**EXERCISE BRIEF:**
Transcribe only the lines in the data below falling between the line with "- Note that" and the line with "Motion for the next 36", including those two lines, and leave out any picture.

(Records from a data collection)

/---

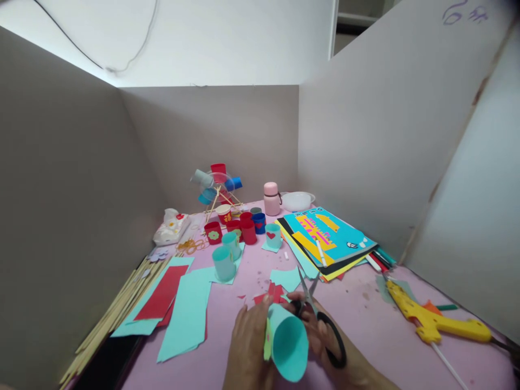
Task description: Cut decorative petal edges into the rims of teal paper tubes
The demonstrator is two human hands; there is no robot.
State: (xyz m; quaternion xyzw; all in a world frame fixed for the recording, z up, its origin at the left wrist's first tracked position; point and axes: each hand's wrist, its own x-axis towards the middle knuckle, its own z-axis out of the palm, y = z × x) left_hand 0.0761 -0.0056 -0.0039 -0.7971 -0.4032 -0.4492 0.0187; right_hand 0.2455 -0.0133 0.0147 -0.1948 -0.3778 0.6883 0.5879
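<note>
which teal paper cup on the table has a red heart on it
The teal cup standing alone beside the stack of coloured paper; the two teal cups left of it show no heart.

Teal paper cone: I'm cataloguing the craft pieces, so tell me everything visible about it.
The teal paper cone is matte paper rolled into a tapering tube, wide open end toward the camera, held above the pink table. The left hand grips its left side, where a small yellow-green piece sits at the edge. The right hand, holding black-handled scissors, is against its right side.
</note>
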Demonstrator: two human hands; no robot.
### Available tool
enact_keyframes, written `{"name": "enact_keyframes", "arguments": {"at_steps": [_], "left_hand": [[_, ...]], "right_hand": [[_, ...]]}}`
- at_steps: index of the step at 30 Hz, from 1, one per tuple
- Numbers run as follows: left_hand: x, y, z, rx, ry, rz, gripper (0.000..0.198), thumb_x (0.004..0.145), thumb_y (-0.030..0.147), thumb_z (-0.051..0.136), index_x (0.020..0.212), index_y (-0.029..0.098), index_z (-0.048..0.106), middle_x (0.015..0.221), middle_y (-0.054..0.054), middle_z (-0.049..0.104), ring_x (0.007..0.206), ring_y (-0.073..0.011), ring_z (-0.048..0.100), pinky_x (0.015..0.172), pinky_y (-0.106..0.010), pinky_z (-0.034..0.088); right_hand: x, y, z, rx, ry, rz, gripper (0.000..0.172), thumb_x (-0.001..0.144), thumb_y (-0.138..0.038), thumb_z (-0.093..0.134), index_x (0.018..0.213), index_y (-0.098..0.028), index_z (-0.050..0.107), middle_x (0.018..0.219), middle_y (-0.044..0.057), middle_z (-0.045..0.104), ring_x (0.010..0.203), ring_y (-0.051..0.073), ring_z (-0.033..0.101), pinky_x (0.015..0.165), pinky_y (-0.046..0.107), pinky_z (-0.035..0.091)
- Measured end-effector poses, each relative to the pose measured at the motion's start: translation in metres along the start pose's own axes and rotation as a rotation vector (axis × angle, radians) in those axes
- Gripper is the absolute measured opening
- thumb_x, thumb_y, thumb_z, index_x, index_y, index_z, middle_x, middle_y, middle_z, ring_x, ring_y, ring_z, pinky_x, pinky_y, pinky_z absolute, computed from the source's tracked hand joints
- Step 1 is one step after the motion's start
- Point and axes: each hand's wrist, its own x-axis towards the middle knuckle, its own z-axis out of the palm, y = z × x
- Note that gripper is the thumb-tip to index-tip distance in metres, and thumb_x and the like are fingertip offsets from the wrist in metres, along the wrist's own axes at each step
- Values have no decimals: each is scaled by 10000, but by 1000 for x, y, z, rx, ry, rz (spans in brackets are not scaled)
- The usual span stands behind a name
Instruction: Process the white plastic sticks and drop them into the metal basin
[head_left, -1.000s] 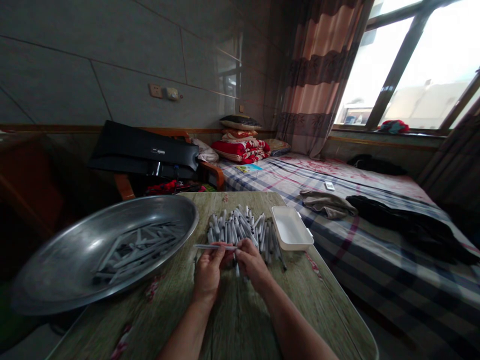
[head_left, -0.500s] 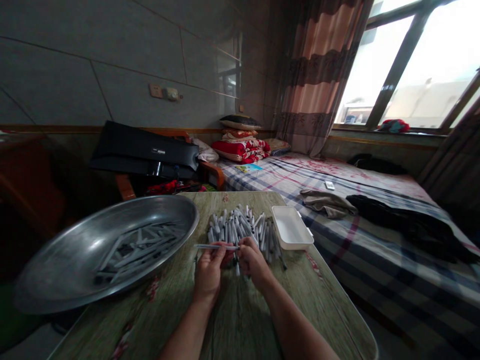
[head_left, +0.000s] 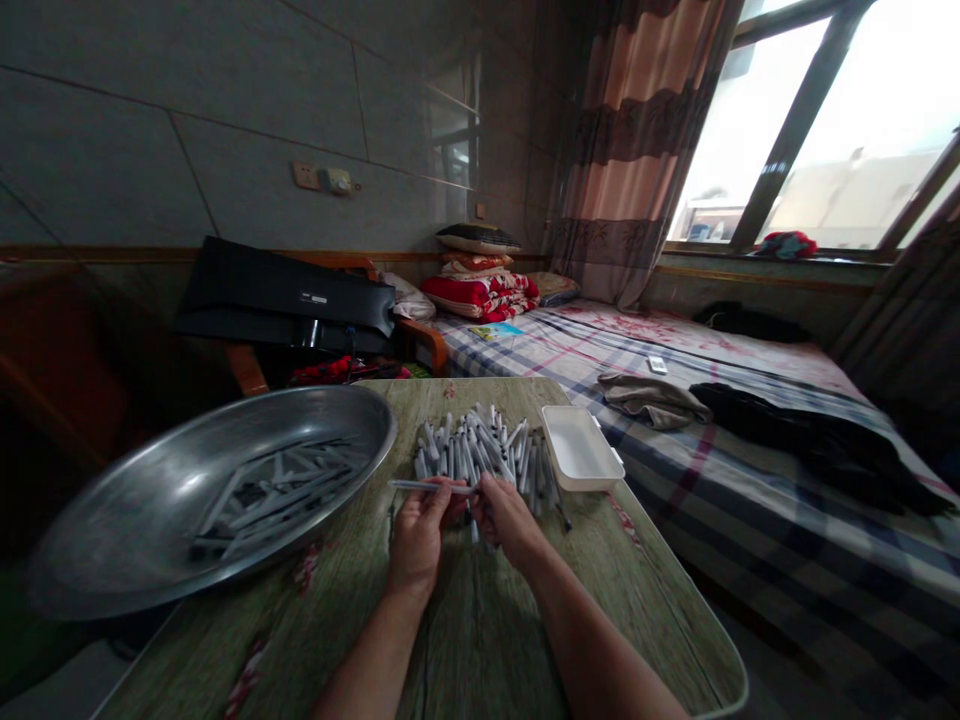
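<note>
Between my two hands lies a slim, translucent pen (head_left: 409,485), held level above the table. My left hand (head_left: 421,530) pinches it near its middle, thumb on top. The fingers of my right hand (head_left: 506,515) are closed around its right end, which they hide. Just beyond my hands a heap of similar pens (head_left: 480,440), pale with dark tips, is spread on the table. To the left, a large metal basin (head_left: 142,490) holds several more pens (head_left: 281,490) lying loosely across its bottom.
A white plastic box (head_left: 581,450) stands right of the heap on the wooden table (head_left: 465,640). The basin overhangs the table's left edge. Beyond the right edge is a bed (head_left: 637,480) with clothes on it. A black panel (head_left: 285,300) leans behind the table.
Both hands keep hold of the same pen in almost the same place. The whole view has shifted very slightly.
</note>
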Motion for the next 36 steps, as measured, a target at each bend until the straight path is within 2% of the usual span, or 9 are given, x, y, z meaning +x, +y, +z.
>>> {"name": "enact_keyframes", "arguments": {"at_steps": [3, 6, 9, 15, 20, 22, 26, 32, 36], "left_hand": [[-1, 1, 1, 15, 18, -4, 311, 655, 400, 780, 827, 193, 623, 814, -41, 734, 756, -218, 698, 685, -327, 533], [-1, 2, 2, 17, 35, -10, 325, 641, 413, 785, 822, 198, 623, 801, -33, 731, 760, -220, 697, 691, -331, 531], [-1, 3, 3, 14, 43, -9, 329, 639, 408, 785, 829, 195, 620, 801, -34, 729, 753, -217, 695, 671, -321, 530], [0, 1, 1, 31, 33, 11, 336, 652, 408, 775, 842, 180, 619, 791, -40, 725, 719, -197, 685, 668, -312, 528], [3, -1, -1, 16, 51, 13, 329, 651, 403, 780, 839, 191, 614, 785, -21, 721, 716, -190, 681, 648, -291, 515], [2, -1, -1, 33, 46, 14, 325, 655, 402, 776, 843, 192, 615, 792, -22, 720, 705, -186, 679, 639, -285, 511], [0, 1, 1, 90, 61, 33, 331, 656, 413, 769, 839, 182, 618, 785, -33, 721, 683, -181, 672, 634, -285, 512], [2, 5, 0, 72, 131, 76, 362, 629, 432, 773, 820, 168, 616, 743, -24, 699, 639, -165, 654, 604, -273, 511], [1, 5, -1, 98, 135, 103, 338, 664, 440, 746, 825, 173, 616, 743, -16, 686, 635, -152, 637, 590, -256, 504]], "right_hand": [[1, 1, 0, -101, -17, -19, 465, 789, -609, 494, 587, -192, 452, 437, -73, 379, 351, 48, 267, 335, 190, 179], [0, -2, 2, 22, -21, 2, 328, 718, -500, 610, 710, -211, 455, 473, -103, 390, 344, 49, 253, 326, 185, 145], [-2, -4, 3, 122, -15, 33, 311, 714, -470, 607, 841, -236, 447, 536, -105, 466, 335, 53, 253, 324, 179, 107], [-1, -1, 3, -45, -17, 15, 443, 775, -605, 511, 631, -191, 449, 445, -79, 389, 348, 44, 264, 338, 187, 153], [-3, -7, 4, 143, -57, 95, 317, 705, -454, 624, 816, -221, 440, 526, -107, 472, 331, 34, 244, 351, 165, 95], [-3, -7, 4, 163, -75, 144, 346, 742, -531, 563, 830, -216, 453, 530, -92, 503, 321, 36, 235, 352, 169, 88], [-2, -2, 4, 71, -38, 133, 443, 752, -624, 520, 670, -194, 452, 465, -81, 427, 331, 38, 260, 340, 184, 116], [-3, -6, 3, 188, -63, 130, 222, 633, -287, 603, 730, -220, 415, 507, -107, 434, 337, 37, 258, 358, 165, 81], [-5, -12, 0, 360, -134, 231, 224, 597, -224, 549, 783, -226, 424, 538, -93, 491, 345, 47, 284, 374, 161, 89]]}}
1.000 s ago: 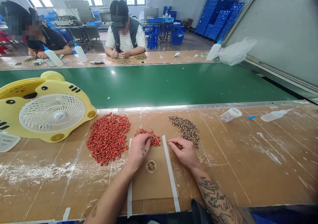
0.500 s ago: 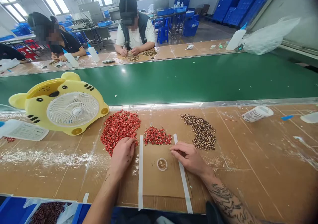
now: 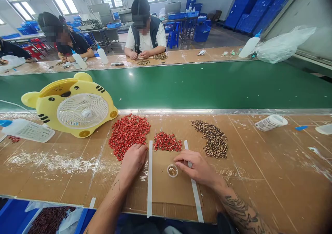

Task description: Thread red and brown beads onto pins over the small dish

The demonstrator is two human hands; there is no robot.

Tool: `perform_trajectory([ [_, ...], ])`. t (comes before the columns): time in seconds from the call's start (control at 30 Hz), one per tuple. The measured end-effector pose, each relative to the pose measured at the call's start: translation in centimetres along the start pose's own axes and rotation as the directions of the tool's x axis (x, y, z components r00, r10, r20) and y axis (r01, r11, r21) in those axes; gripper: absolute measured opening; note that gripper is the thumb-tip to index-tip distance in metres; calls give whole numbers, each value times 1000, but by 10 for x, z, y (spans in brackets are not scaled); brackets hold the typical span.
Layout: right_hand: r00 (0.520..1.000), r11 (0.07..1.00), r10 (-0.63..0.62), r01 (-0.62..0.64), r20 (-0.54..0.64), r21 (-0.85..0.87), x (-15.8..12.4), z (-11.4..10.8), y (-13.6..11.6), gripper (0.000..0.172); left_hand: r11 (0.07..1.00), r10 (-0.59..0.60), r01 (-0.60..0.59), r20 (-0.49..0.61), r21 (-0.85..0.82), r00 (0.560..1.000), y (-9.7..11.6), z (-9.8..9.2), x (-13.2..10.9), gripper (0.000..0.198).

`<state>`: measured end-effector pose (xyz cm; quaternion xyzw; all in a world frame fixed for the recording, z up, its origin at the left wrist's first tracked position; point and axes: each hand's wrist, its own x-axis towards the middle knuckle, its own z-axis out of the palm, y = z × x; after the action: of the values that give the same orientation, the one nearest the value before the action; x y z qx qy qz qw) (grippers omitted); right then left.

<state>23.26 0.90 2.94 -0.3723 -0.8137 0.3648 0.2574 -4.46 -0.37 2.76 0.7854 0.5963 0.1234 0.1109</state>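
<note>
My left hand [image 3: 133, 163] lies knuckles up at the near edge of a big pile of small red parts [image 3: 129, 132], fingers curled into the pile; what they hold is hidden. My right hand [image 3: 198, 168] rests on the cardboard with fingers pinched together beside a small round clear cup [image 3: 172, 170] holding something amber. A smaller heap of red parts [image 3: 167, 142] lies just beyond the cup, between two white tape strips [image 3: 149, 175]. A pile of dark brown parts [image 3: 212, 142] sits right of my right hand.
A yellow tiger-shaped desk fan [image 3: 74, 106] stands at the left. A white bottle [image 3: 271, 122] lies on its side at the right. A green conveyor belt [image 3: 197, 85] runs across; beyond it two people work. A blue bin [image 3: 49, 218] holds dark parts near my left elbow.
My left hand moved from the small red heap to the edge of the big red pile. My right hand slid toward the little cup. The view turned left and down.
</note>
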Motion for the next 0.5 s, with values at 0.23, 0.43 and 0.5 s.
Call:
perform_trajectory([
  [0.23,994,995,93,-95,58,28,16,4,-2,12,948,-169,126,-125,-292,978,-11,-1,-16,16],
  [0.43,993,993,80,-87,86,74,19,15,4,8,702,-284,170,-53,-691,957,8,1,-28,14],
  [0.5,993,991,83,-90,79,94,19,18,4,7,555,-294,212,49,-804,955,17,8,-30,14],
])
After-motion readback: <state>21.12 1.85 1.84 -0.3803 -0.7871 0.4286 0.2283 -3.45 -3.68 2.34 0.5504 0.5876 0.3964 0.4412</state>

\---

**RESULT:**
- Note that gripper is the thumb-tip to index-tip distance in metres, and thumb_x and the like are fingertip offsets from the wrist in metres, along the wrist's own axes at each step
- Values have no decimals: each is scaled by 10000, but by 1000 for x, y, z, rx, ry, rz (spans in brackets are not scaled)
- The usual span stands behind a name
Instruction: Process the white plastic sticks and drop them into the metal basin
[head_left, -1.000s] 
[head_left, -0.500s] 
[head_left, +0.000s] 
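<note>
Between my two hands lies a slim, translucent pen (head_left: 409,485), held level above the table. My left hand (head_left: 421,530) pinches it near its middle, thumb on top. The fingers of my right hand (head_left: 506,515) are closed around its right end, which they hide. Just beyond my hands a heap of similar pens (head_left: 480,440), pale with dark tips, is spread on the table. To the left, a large metal basin (head_left: 142,490) holds several more pens (head_left: 281,490) lying loosely across its bottom.
A white plastic box (head_left: 581,450) stands right of the heap on the wooden table (head_left: 465,640). The basin overhangs the table's left edge. Beyond the right edge is a bed (head_left: 637,480) with clothes on it. A black panel (head_left: 285,300) leans behind the table.
Both hands keep hold of the same pen in almost the same place. The whole view has shifted very slightly.
</note>
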Motion for the next 36 steps, as measured, a target at each bend until the straight path is within 2% of the usual span, or 9 are given, x, y, z meaning +x, +y, +z.

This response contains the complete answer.